Note, this only changes the query in uc_followup_cron(), which takes care of automatic followups (the bigger problem). I still need to fix the query for determining which manual emails need to be sent, because right now it's still using the old (incorrect) logic.

m.stenta’s picture

StatusFileSize
new9.53 KB

Couple of things wrong with the patch above, fixed in this new one:

-Forgot to put curly brackets around table names.
-Forgot to replace UNIX_TIMESTAMP() with %d placeholders.
-Moved $i++; out of the email sending "if" structure (see below).

I moved the $i++; because of the following scenario: imagine a site that, for whatever reason, ends up with orders that don't have email addresses. These will eventually build up in the query's results, resulting in needless uc_order_load()s. This is a problem regardless of where the $i++ is, but at least moving it down two lines will stop it from executing uc_order_load() more than the 'uc_followup_send_limit'.
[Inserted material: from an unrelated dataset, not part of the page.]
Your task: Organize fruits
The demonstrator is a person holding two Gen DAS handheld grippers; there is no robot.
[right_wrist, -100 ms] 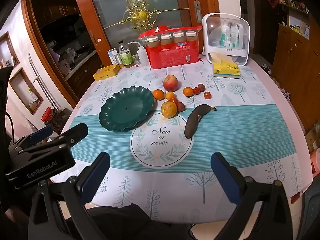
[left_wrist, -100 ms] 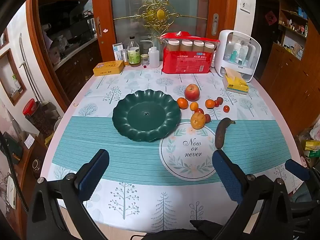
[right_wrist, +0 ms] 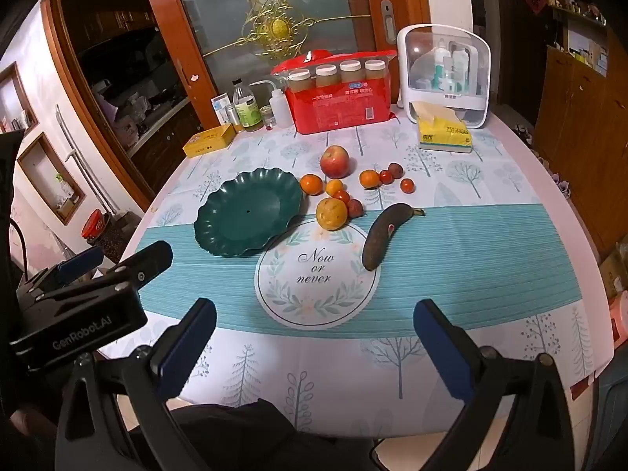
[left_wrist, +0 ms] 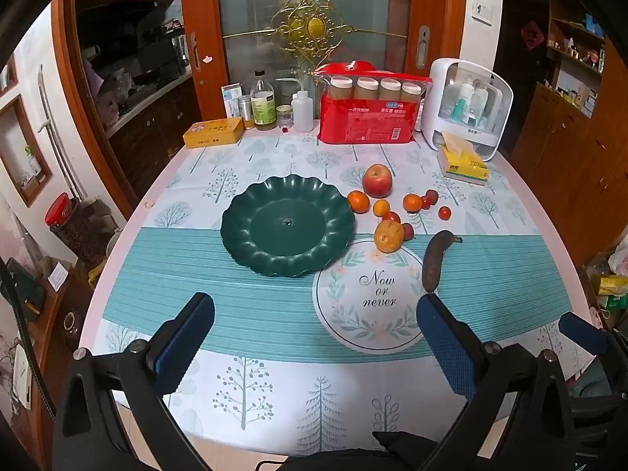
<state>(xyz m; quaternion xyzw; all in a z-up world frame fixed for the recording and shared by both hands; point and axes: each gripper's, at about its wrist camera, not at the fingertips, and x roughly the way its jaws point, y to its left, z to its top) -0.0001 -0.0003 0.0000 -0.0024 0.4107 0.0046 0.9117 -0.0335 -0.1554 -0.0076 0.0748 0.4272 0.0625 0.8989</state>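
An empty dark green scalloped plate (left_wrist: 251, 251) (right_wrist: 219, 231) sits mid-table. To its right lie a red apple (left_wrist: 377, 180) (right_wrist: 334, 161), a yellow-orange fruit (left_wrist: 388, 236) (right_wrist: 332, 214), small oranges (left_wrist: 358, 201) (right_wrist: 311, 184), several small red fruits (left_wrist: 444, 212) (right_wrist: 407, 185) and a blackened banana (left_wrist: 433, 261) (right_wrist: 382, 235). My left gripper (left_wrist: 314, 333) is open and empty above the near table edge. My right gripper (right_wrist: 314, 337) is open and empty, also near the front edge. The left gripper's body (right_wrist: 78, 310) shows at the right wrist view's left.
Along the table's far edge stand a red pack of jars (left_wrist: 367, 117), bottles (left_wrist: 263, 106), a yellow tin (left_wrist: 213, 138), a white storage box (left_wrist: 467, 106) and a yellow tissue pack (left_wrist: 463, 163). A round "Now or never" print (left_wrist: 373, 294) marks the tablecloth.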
I'm open to ideas on how to avoid that problem too.

m.stenta’s picture

StatusFileSize
new16.65 KB

Ok, here is a patch that includes the stuff in #11, but also fixes all the other queries in the module. I abstracted the query out into a helper function so that it can more easily be reused by other functions (and altered slightly depending on what they need).

Please test this patch. I'm starting to test it myself in a live site, so I'll let you know how that goes, but second opinions are welcome!

m.stenta’s picture

Just to give you an idea of the performance improvements... on the site that I originally reported this ticket for, the max cron execution time has dropped from 459 seconds to 2 seconds! YEA!!!

I'm keeping an eye on the sent emails after every cron run and it appears to be working as expected.

amorsent’s picture

Hurray!

m.stenta’s picture

Status: Needs review » Closed (fixed)

I'm committing this to 6.x-1.x-dev and closing this ticket as fixed. It's working well for me, which is 100% better than the current release of the module was, so I see no reason to wait for more reviews. Please submit issues if you find any bugs with it!

This update is also a great reason to make a 6.x-1.2 release (along with some of the other recent bugfixes). I might wait a bit on that to see if any issues are found with this... or I might not. At the very least I want to run a Code Review cleanup of the module to bring it all up to standards.